[Task item]: Go through the data and report each line that holds the string "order".

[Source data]
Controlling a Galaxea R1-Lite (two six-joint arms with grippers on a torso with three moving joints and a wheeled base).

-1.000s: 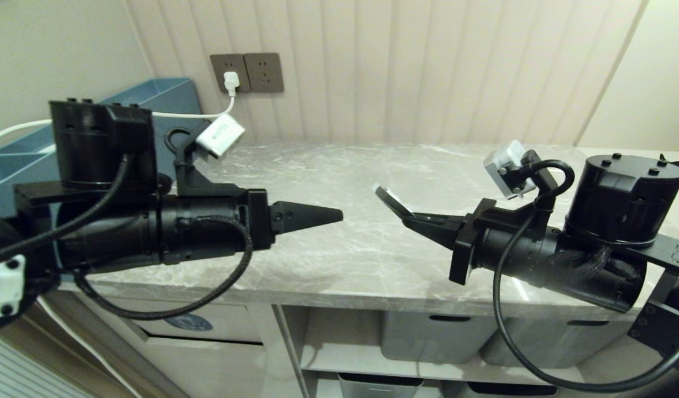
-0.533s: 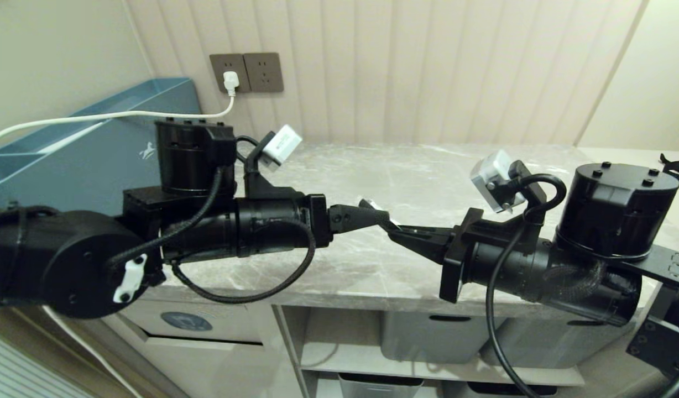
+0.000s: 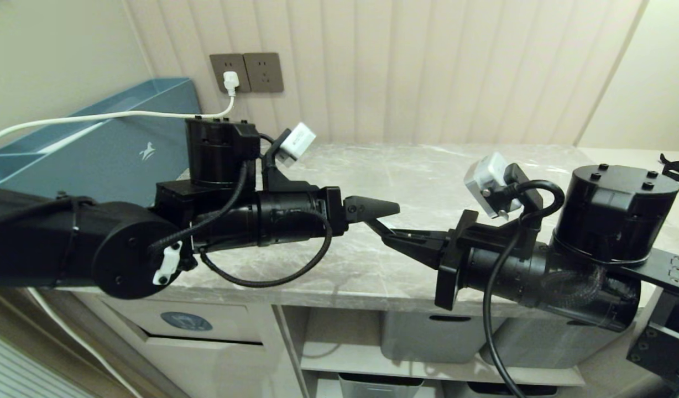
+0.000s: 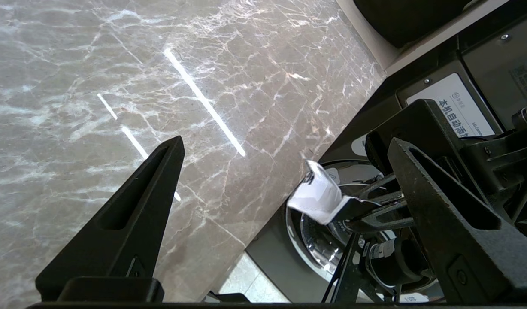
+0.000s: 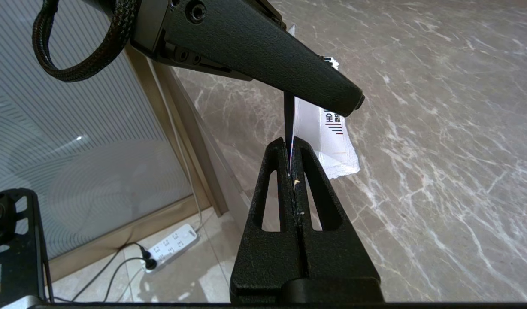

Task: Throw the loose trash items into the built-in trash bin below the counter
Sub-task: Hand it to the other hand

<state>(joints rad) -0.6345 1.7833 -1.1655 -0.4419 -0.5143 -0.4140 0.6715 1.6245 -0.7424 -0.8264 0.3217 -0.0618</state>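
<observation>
The slim black wrapper with a white end [image 5: 328, 141] is held in the air above the grey marble-look stone counter [image 3: 417, 177], not resting on it. The right gripper [image 5: 291, 148] has its two fingers pressed together on the wrapper's lower edge, so the wrapper stands up from the fingertips, with its white end on the far side. In the left wrist view the white end [image 4: 317, 199] shows between the two spread fingers of the left gripper [image 4: 285, 143], whose jaws are wide apart and do not close on anything. One finger of the left gripper [image 5: 263, 51] crosses just in front of the wrapper in the right wrist view. In the head view both arms reach toward each other over the counter, their tips meeting near its middle. The built-in trash bin, a beige cabinet panel with a round blue sticker [image 3: 186, 321], is below the counter, under the left arm. A teal-blue box with a white horse logo [image 3: 118, 149] stands at the counter's left end.
</observation>
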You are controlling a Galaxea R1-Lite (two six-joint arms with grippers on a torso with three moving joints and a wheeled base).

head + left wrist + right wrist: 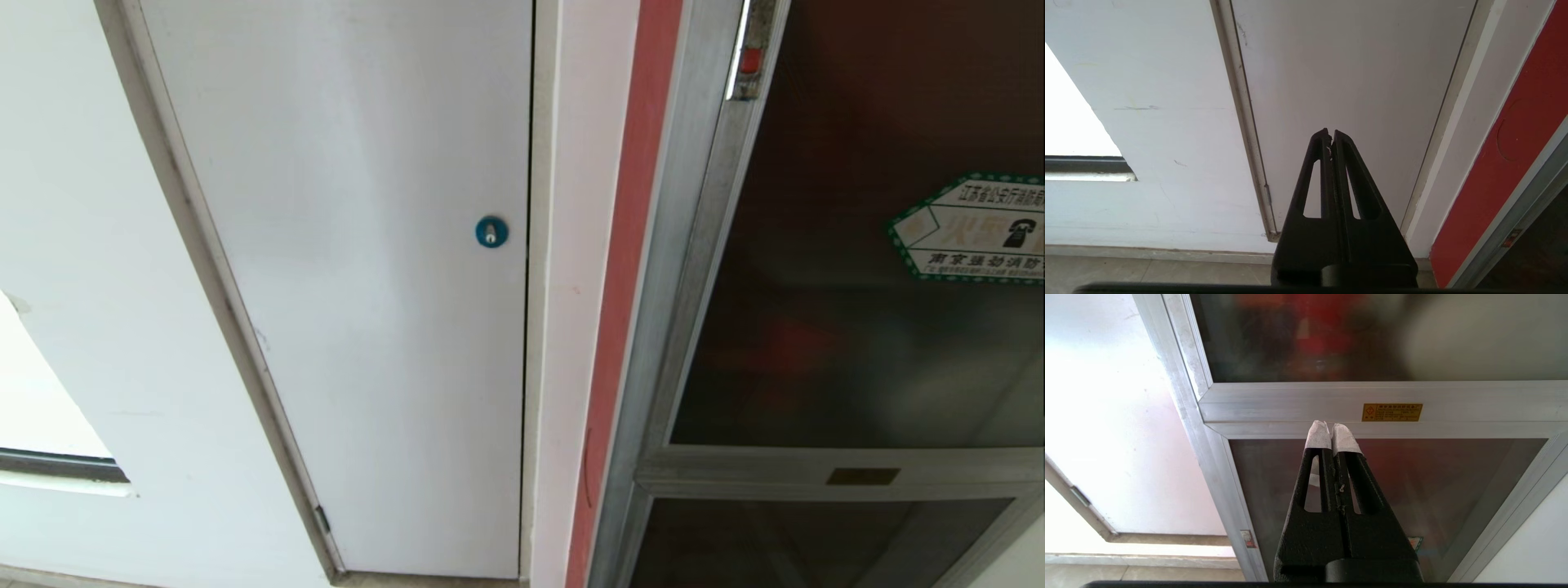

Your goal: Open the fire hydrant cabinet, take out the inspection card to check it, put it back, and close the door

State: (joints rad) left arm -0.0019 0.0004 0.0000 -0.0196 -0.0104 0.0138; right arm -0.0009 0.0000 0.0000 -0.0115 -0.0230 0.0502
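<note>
Silver-framed dark tinted glass door (857, 286) shut, front-right of me. My left gripper (1331, 134) and right gripper (1333, 430) parked, jaws pressed together, empty. Glass likely stiff, slick, fragile: take small red latch (750, 60) on frame edge.

Door (857, 327): brushed aluminium frame, glossy dark tinted glass. White panel (367, 286): smooth, matt. Right pincer (1332, 435): matt black, tips cloth-wrapped.
</note>
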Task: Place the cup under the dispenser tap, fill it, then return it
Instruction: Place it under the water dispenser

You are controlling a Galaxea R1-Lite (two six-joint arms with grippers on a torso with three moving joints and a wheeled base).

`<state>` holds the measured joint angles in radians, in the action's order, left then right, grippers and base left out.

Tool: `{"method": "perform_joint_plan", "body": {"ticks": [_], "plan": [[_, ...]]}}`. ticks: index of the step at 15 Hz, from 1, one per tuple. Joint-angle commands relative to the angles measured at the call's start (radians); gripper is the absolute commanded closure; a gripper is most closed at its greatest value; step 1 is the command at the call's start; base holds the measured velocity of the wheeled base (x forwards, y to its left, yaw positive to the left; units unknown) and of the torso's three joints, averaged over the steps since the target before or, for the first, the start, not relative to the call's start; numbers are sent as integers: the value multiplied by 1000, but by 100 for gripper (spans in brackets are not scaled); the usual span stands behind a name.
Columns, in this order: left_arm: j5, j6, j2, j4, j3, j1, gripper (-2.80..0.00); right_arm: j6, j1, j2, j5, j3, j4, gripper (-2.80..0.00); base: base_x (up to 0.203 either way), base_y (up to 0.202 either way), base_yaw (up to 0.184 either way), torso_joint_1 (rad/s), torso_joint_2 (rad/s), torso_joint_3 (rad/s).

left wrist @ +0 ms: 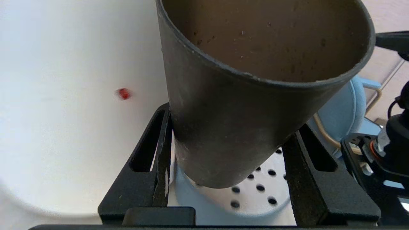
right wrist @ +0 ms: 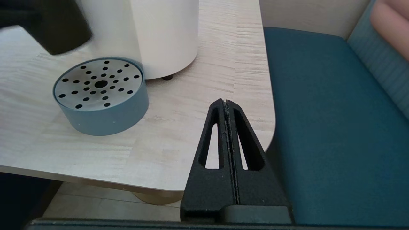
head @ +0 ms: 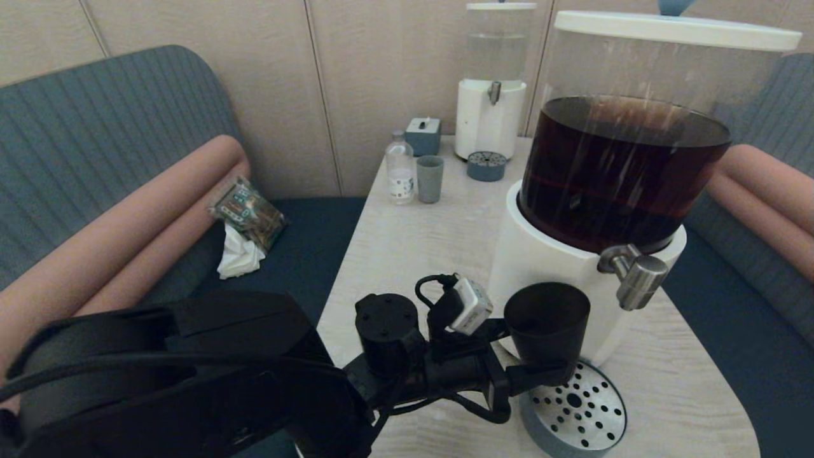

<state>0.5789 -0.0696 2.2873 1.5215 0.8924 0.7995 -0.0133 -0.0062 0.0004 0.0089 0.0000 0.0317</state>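
My left gripper [head: 540,375] is shut on the lower wall of the matte black cup [head: 547,324], which stands upright, just off the perforated drip tray [head: 588,413]. The cup hangs over the tray's left part, close against the dispenser's white base [head: 528,261]. The brushed-steel tap [head: 636,277] sticks out to the right of the cup's rim, not over it. In the left wrist view the cup [left wrist: 243,105] fills the space between the fingers [left wrist: 159,143] and no liquid shows inside. My right gripper [right wrist: 226,102] is shut on nothing, parked off the table's front right corner.
At the table's far end stand a slim clear-liquid dispenser [head: 491,95] with its small tray [head: 486,166], a grey-green tumbler [head: 430,178], a bottle [head: 400,168] and a grey box [head: 423,135]. Blue seats flank the table; a snack packet [head: 248,213] lies on the left one.
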Motion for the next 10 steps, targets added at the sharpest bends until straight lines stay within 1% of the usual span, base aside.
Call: {"method": "perform_joint_plan", "body": {"ticks": [1,2,5,10], "plan": [[0,-1,54,9,44,13,0,-1,0,0,0,9,1,0,0,0,0,0,0,0],[-8,-3,66,9,63,23,0,-1,0,0,0,9,1,0,0,0,0,0,0,0],[-17,-9,90,9,72,52,0,-1,0,0,0,9,1,0,0,0,0,0,0,0],[-28,-12,120,9,72,53,0,-1,0,0,0,9,1,0,0,0,0,0,0,0]]}}
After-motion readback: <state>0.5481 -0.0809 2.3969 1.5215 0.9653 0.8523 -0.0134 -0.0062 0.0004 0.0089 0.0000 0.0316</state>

[Solution]:
`<state>` holds the measured joint angles in radians, in the action's order, left then right, grippers and base left out.
Columns, in this order: left_arm: j5, j6, j2, j4, j3, j1, gripper (-2.80..0.00); right_arm: j6, j1, j2, j5, j3, j4, gripper (-2.80..0.00); base: base_x (up to 0.203 either way), base_y (up to 0.202 either way), base_yaw (up to 0.184 either way), torso_joint_1 (rad/s), torso_joint_2 (rad/s), torso_joint_3 (rad/s).

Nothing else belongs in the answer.